Wednesday, July 25, 2007

Visualize Using Your Turn Signal!

So Easy In Theory, So Difficult In Practice...

Pammy over at Lollygaggin has a tale posted about one of the millions of drivers who have no idea what the little stick on the left side of the steering column is for.

It reminds me of the time Rockhauler and I were going out to see a friend in Arkansas, and encountered another of these clueless morons.

We'd left Dallas with a carload of booze and guns, the usual accoutrements of our road trips. Rockhauler was still driving his Chevy Nova back then.

After exiting in Mt. Pleasant for a Mickey D's lunch break, we were getting back on I-30 when we were almost sideswiped by an Oldsmobuick that just had to be in front of us. The dickhead rocketed across the traffic lanes and started to accelerate away.

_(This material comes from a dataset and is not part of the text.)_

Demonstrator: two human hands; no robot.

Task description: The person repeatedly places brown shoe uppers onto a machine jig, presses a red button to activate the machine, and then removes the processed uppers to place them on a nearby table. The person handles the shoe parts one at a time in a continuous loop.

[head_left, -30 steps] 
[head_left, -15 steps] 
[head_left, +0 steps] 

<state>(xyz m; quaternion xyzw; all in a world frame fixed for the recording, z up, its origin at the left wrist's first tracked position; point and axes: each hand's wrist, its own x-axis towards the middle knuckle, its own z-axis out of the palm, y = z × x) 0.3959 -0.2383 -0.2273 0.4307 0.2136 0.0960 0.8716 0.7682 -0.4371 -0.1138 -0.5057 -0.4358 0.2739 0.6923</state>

Well, we weren't going to stand for that shit. Time to give this asshole a piece of our minds, and maybe a buttstroking from the SKS rifle after using the bayonet to poke holes in his tires.

Well, it might have come to that. All we really wanted to do was tell him to turn off his left turn signal, which had been lit up ever since Rockhauler spotted him racing up behind us.

I scrabbled around in the car for a Sharpie and something to write on. Managing the road bumps as best I could, I wrote on a piece of McD's bag in big block letters "TURN OFF YOUR BLINKER" then, on the flip side, "ASSHOLE". The plan was to drive up alongside him, show him the sign, then when he turned off the signal, show him the other side and give him a quadruple one-finger salute.

Problem was, we just couldn't catch the guy. Rockhauler had the accelerator kissing the floor, and that little 4-banger engine was screaming for all it was worth. Like in 'True Grit', that hoss was loaded down with an excess of fat men & iron... Oh, and liquor, too. Can't forget the genuine, double-rectified bust head.

We finally topped out somewhere near the century mark, and that Oldsmobuick just kept pulling away from us. Rockhauler finally let off the accelerator and said "Fuck this. He's in Arkansas by now." Disappointed, I held on to the sign anyway.

Imagine our mutual glee when 40 miles down the road, there's the Oldsmobuick, in the loving care of a Texas Department of Public Safety State Trooper. He's pulled over on the right shoulder, with the left blinker still on...

I held up the sign ("ASSHOLE" side facing out!) as we passed, both of us laughing hysterically, but I'll bet the dickhead driver was too preoccupied to notice!